El mar es la promesa de los tesoros más fantásticos y valiosos, es el mito de los cofres llenos de monedas de oro que solo reciben los navegantes más osados y temerarios. Sumergirse en las aguas de un océano es creer en la recompensa después de un inmenso —y posiblemente mortal— sacrificio.

Entrar en él es un desafío, aun con las medidas preventivas y de seguridad que hemos creado para navegarlo. No importa cuán invencibles y tecnológicas sean las embarcaciones y naves que construimos ni qué tan experimentado sea un marinero. Hay una fuerza desconocida que lo rige. El mar tiene sus propias reglas, su manera de ser, de existir.

A diario, cientos de migrantes de todas partes del mundo gastan lo poco que tienen para subirse a un barco con el anhelo desesperado de huir de su país. No importa si el barco supera la capacidad de personas, si las aguas son furiosas, si no hay chalecos salvavidas. Los mueve una desesperanza en donde lo único que les queda por perder es la vida. Algunos sobreviven, pero la mayoría se ahogan. Otros quedan atrapados en la mitad de la nada, como las decenas de personas que están hace dos años “refugiadas” en Diego García, un atolón del archipiélago de Chagos, ubicado en el océano Índico, que pertenece al Reino Unido, donde comparte bases militares con Estados Unidos. Allí no hay nada, solo ejército ejerciendo soberanía en un lugar remoto del océano. Los inmigrantes desdichados proceden de Marruecos, Mali, Costa de Marfil, Senegal, y otros países del África Subsahariana. También de Siria, Libia, Egipto, Mauritania, Sri Lanka.

Por otro lado, cuatro personas pagan cifras exorbitantes para subirse a una cápsula diminuta manejada por un control de consola de videojuegos con el fin de hacer algo que muy pocas personas pueden: ver los restos del Titanic a cuatro mil metros de profundidad. Antes de sumergirse firman un documento donde en el primer párrafo está tres veces la frase “riesgo de muerte”. De igual manera, lo hacen, impulsados por la premisa del fundador de Ocean Gate, Stockton Rush: “Si quieres estar a salvo, no salgas de tu cama”. Los cuatro pasajeros y el comandante y CEO de la compañía dueña de la cápsula murieron, al parecer, en una implosión. Eran tres ciudadanos británicos, un estadounidense y un francés.
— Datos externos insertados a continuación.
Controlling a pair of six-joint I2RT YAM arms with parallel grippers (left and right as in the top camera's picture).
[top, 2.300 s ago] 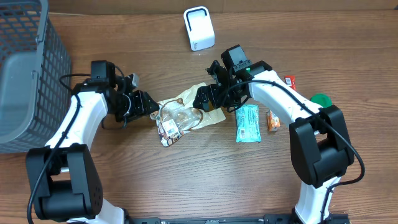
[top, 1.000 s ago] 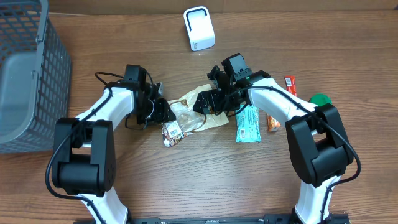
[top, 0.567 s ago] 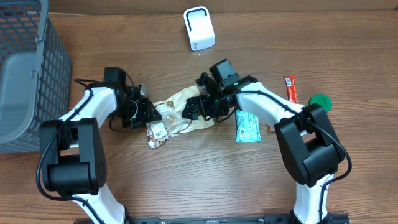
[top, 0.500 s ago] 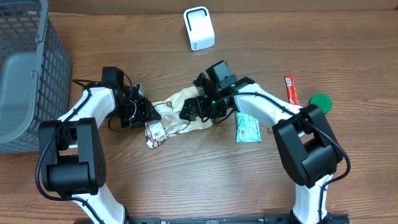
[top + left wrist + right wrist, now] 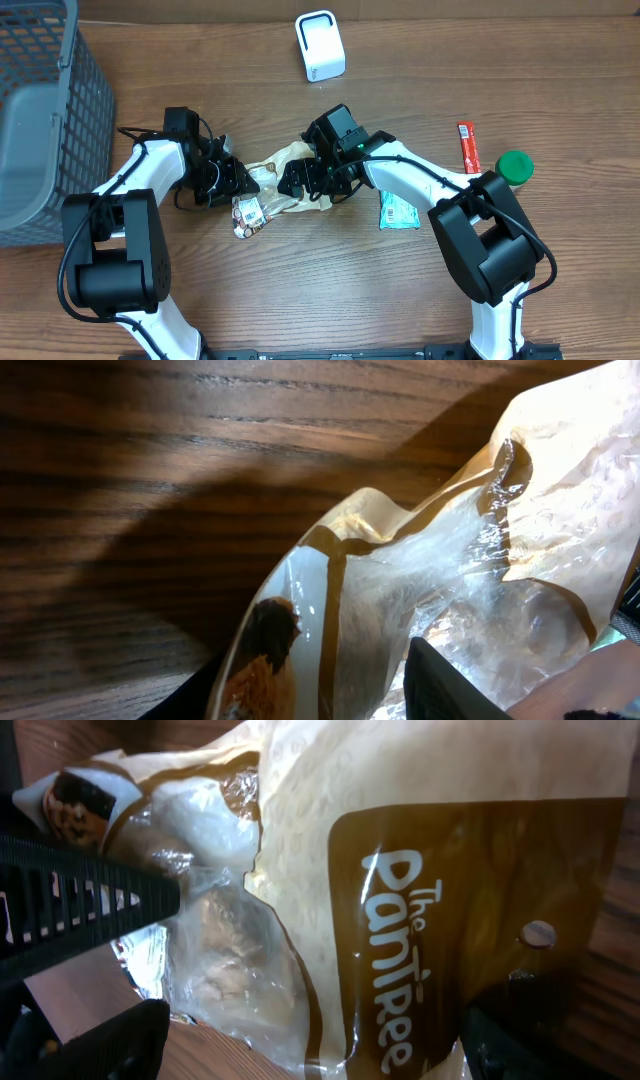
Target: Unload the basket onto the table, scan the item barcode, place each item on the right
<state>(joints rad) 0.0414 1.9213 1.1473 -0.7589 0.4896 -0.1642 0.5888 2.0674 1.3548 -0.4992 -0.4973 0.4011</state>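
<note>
bag (image 5: pixel 278 163): tan-brown, crumpled clear window, barcode label | left gripper (image 5: pixel 235 181): clamps its end | right gripper (image 5: pixel 305 185): wide open over it

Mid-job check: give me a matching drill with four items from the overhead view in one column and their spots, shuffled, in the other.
Items:
1. white scanner
2. grey basket
3. green round object
4. snack bag

Places:
a. left edge of the view
b. centre of the scene, left of the teal packet
c. top centre of the view
d. right side, next to the red bar

Pairs: 1-c, 2-a, 3-d, 4-b
</note>
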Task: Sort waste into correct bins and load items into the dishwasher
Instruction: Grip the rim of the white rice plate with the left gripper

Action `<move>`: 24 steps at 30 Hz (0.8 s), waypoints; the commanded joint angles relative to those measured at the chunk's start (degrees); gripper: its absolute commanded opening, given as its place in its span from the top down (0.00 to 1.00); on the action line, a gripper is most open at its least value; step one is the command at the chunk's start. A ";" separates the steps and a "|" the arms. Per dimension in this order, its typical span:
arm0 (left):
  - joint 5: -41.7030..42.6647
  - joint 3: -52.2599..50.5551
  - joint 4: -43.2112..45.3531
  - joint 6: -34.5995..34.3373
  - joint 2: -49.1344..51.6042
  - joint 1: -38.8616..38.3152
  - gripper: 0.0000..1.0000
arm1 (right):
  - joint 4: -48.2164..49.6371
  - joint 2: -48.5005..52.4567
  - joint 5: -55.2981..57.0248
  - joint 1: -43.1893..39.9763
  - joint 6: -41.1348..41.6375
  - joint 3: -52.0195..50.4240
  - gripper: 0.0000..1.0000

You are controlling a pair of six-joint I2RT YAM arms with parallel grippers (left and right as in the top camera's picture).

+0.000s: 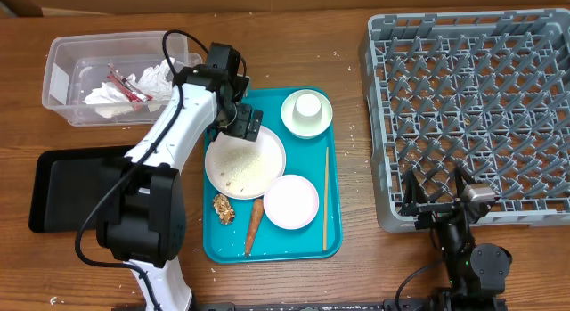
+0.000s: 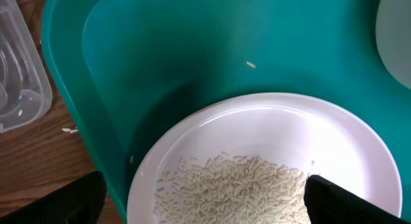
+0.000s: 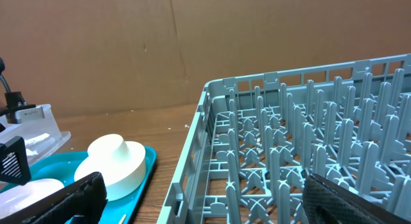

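Observation:
My left gripper [image 1: 242, 124] is open and hovers over the far rim of a white plate [image 1: 245, 162] of loose rice [image 2: 231, 185] on the teal tray [image 1: 331, 249]. A second white plate [image 1: 290, 201], a brown food lump [image 1: 223, 208], an orange carrot [image 1: 254, 227] and a wooden chopstick [image 1: 325, 197] lie on that tray. A white cup [image 1: 307, 105] stands upturned on a pale green saucer [image 1: 296, 122]. The clear tub [image 1: 62, 57] holds a crumpled napkin [image 1: 151, 79] and a red wrapper [image 1: 122, 82]. The black tray [image 1: 62, 186] lies at the left. My right gripper [image 3: 205, 198] is open at the near left corner of the grey dish rack [image 1: 472, 106].
Stray rice grains lie on the wooden table around the teal tray. The left arm's white links [image 1: 169, 124] stretch over the table between the black tray and the teal tray. The dish rack also shows in the right wrist view [image 3: 212, 115].

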 commanded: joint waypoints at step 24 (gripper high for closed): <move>-0.98 -0.85 6.64 8.00 7.87 1.79 0.33 | 0.26 -0.66 0.15 0.33 0.00 -0.59 0.00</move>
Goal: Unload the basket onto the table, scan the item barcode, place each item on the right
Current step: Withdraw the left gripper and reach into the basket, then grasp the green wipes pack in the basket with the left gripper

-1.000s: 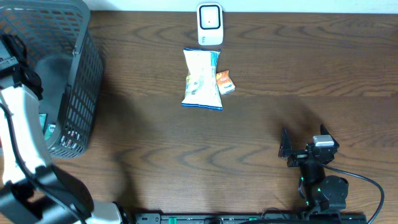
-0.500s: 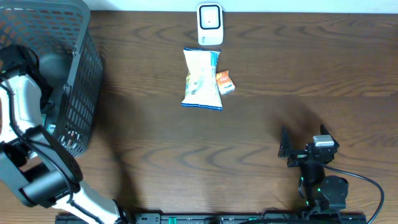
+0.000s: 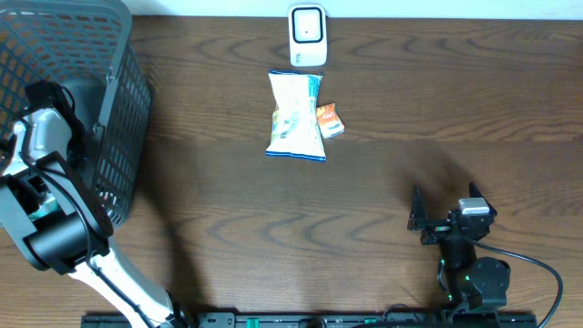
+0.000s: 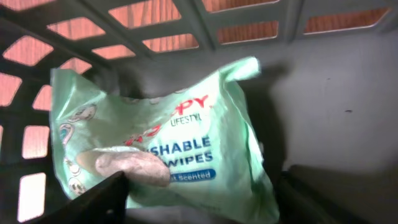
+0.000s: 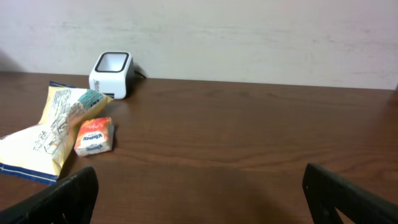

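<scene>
Left gripper (image 4: 202, 180), newly swung into the upper-left basket (image 3: 118, 55), straddles the wipes pack (image 4: 180, 130), jaws apart; grip cannot be told, scanning not begun.

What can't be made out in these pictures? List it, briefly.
- Wipes pack barcode: left wrist view shows only the printed front; bottom edge cuts it off.
- Left gripper grip on the pack: contact unclear, left wrist.
- Pack overhead: mostly hidden by basket and left arm.
- Orange packet print: too small, overhead.

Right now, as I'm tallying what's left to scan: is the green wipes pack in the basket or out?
In: the wipes pack lies inside the basket, against its lattice wall.
</scene>
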Motion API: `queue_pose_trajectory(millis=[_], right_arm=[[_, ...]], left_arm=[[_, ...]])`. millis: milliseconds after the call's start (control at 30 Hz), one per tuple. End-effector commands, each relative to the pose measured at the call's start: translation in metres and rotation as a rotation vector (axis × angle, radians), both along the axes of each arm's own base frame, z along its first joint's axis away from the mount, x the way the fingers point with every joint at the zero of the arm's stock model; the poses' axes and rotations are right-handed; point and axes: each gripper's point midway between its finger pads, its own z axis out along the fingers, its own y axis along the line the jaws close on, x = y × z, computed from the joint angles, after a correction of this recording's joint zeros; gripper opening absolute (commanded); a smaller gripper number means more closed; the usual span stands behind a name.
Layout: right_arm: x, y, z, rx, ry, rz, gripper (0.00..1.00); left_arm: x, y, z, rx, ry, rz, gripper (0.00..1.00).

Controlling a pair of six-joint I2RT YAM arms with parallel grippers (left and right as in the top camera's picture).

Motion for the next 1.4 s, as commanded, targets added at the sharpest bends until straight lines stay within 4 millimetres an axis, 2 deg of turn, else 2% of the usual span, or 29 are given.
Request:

Buscar, dice el diccionario, es Hacer lo necesario para encontrar o hallar a una persona o una cosa”. En el mar, sobre todo en las profundidades, es una tarea titánica, casi imposible. Una odisea. Desde el principio se sabe, todos lo sabemos, que será un fracaso. Pero en las aguas también existen las fronteras y las banderas tienen valor. Los que buscan son buscados, como una espiral infinita. Pero no aplica para todos.

De tantos miles, solo a cinco los buscaron. Sólo a los únicos que sabían el riesgo que corrían y pagaron por ello fueron merecedores de ese “hacer lo necesario”. De esos cinco sabemos sus nombres, profesión y nacionalidad. El resto son solo una multitud más que se ahoga, que naufraga, que queda a la deriva, pidiendo a giritos, a brazadas y pataleos, que alguien los rescate. Sin rostro, sin nombre, sin tierra firme a la vista, despojados de todo, hasta de la certeza de ser salvados por quienes juraron hacerlo.